YOUR OBJECTIVE:
Write out the listing below exactly, and omit any images you find in it.

STORED DATA:
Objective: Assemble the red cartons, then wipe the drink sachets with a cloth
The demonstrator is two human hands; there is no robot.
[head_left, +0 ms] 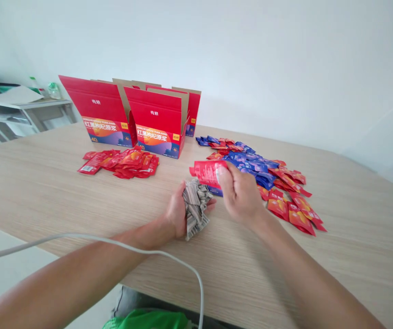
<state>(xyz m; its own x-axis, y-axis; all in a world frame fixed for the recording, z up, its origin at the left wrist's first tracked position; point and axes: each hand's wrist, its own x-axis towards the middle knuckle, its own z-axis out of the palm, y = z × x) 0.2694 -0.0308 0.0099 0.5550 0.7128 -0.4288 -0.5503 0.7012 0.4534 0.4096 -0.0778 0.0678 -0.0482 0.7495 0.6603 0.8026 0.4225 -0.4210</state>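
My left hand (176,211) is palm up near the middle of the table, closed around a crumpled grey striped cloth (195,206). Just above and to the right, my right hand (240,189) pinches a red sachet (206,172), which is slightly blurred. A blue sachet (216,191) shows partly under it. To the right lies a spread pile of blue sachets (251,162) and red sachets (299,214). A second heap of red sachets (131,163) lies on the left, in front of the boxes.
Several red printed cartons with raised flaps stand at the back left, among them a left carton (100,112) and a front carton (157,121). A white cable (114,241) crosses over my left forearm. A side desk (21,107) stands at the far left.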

WRITTEN ANSWER:
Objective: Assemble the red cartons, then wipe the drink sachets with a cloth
The demonstrator is two human hands; there is no robot.
[head_left, +0 ms] 
<state>(xyz m; its own x-axis, y-axis; all in a world frame fixed for the recording, z up, its origin at the left wrist's first tracked position; point and axes: each hand's wrist, its own x-axis towards the middle knuckle, its own z-axis out of the palm, y = z × x) 0.2694 -0.0308 0.0099 0.5550 0.7128 -0.4288 -0.5503 0.7012 0.4534 0.4096 -0.0778 0.0678 -0.0482 0.7495 0.6603 0.8026 0.4225 -0.4210</state>
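My left hand (176,211) is palm up near the middle of the table, closed around a crumpled grey striped cloth (195,206). Just above and to the right, my right hand (240,189) pinches a red sachet (206,172), which is slightly blurred. A blue sachet (216,191) shows partly under it. To the right lies a spread pile of blue sachets (251,162) and red sachets (299,214). A second heap of red sachets (131,163) lies on the left, in front of the boxes.
Several red printed cartons with raised flaps stand at the back left, among them a left carton (100,112) and a front carton (157,121). A white cable (114,241) crosses over my left forearm. A side desk (21,107) stands at the far left.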

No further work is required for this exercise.